▸ **What is being asked**
Please output each line of the data exactly as it appears.

-- Opening Marker --

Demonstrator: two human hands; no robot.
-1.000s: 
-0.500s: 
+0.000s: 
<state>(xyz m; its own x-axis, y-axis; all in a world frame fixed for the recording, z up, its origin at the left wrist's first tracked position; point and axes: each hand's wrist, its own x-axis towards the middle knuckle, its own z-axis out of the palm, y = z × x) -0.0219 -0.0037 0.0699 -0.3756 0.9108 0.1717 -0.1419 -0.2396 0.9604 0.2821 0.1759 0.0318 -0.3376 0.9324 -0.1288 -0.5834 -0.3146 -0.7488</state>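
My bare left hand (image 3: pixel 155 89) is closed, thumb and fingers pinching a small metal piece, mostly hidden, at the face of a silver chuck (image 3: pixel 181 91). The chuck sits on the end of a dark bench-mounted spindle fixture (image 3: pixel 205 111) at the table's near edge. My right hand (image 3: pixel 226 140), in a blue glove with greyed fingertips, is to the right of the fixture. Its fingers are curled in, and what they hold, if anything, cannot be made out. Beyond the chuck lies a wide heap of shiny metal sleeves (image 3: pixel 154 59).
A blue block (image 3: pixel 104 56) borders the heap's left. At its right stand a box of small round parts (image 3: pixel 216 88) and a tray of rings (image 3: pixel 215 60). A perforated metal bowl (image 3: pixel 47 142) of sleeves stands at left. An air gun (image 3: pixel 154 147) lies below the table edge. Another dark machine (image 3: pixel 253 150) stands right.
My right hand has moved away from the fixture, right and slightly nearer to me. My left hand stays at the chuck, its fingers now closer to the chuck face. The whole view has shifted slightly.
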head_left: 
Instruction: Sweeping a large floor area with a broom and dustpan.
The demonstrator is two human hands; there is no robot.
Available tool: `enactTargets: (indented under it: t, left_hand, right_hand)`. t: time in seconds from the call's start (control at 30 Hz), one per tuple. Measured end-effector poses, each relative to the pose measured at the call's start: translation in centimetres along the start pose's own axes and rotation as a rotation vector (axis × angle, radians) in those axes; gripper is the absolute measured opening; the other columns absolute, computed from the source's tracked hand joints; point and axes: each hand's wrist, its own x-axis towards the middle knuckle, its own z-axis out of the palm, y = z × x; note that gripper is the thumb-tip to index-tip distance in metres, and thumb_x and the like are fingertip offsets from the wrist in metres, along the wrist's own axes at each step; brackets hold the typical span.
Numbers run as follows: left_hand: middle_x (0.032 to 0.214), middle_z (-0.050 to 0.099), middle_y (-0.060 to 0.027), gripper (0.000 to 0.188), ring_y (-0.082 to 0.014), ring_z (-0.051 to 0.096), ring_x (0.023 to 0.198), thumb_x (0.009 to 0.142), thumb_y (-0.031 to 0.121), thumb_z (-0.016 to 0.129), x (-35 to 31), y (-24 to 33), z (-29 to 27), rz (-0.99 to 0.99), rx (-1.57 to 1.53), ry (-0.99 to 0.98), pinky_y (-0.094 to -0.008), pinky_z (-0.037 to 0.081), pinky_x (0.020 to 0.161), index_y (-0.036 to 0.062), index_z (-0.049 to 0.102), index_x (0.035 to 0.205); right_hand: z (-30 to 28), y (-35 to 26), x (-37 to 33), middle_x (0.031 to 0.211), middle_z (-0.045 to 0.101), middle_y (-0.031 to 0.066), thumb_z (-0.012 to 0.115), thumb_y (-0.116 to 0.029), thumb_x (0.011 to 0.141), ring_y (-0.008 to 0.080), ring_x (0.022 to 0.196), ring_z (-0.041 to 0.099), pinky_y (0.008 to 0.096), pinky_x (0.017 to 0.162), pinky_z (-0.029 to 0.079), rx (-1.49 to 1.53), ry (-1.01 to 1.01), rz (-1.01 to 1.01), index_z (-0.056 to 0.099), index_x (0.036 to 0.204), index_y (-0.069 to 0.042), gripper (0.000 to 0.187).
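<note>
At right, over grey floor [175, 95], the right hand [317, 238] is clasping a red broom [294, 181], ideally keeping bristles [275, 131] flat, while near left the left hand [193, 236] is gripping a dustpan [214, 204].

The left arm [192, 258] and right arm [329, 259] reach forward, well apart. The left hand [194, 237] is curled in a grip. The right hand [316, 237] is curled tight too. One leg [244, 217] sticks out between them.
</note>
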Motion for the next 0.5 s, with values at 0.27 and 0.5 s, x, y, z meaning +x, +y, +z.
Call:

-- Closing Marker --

▸ **Answer**
Demonstrator: two human hands; no robot.
-1.000s: 
-0.500s: 
+0.000s: 
<state>(xyz m; its own x-axis, y-axis; all in a world frame fixed for the recording, z up, its origin at the left wrist's first tracked position; point and axes: each hand's wrist, its own x-axis towards the middle knuckle, its own z-axis out of the palm, y = z × x) -0.0219 -0.0037 0.0699 -0.3756 0.9108 0.1717 -0.1419 -0.2396 0.9604 0.2821 0.1759 0.0318 -0.3376 0.9324 -0.1288 -0.5834 -0.3146 -0.7488</state>
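My bare left hand (image 3: pixel 155 89) is closed, thumb and fingers pinching a small metal piece, mostly hidden, at the face of a silver chuck (image 3: pixel 181 91). The chuck sits on the end of a dark bench-mounted spindle fixture (image 3: pixel 205 111) at the table's near edge. My right hand (image 3: pixel 226 140), in a blue glove with greyed fingertips, is to the right of the fixture. Its fingers are curled in, and what they hold, if anything, cannot be made out. Beyond the chuck lies a wide heap of shiny metal sleeves (image 3: pixel 154 59).
A blue block (image 3: pixel 104 56) borders the heap's left. At its right stand a box of small round parts (image 3: pixel 216 88) and a tray of rings (image 3: pixel 215 60). A perforated metal bowl (image 3: pixel 47 142) of sleeves stands at left. An air gun (image 3: pixel 154 147) lies below the table edge. Another dark machine (image 3: pixel 253 150) stands right.
My right hand has moved away from the fixture, right and slightly nearer to me. My left hand stays at the chuck, its fingers now closer to the chuck face. The whole view has shifted slightly.
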head_left: 
Instruction: Sweeping a large floor area with a broom and dustpan.
The demonstrator is two human hands; there is no robot.
Available tool: `enactTargets: (indented under it: t, left_hand, right_hand)`. t: time in seconds from the call's start (control at 30 Hz), one per tuple. Measured end-effector poses, each relative to the pose measured at the call's start: translation in centimetres along the start pose's own axes and rotation as a rotation vector (axis × angle, radians) in those axes; gripper is the absolute measured opening; the other columns absolute, computed from the source's tracked hand joints; point and axes: each hand's wrist, its own x-axis towards the middle knuckle, its own z-axis out of the palm, y = z × x; note that gripper is the thumb-tip to index-tip distance in metres, and thumb_x and the like are fingertip offsets from the wrist in metres, along the wrist's own axes at each step; brackets hold the typical span.
Numbers run as follows: left_hand: middle_x (0.032 to 0.214), middle_z (-0.050 to 0.099), middle_y (-0.060 to 0.027), gripper (0.000 to 0.188), ring_y (-0.082 to 0.014), ring_z (-0.051 to 0.096), ring_x (0.023 to 0.198), thumb_x (0.009 to 0.142), thumb_y (-0.031 to 0.121), thumb_z (-0.016 to 0.129), x (-35 to 31), y (-24 to 33), z (-29 to 27), rz (-0.99 to 0.99), rx (-1.57 to 1.53), ry (-0.99 to 0.98), pinky_y (-0.094 to -0.008), pinky_z (-0.037 to 0.081), pinky_x (0.020 to 0.161), index_y (-0.036 to 0.062), index_z (-0.049 to 0.102), index_x (0.035 to 0.205); right_hand: z (-30 to 28), y (-35 to 26), x (-37 to 33), middle_x (0.031 to 0.211), middle_z (-0.045 to 0.101), middle_y (-0.031 to 0.066), thumb_z (-0.012 to 0.115), thumb_y (-0.116 to 0.029), thumb_x (0.011 to 0.141), ring_y (-0.008 to 0.080), ring_x (0.022 to 0.196), ring_z (-0.041 to 0.099), pinky_y (0.008 to 0.096), pinky_x (0.017 to 0.162), pinky_z (-0.029 to 0.079), rx (-1.49 to 1.53), ry (-1.01 to 1.01), rz (-1.01 to 1.01), index_z (-0.056 to 0.099), index_x (0.036 to 0.204), index_y (-0.069 to 0.042), gripper (0.000 to 0.187).
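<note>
At right, over grey floor [175, 95], the right hand [317, 238] is clasping a red broom [294, 181], ideally keeping bristles [275, 131] flat, while near left the left hand [193, 236] is gripping a dustpan [214, 204].

The left arm [192, 258] and right arm [329, 259] reach forward, well apart. The left hand [194, 237] is curled in a grip. The right hand [316, 237] is curled tight too. One leg [244, 217] sticks out between them.
</note>
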Motion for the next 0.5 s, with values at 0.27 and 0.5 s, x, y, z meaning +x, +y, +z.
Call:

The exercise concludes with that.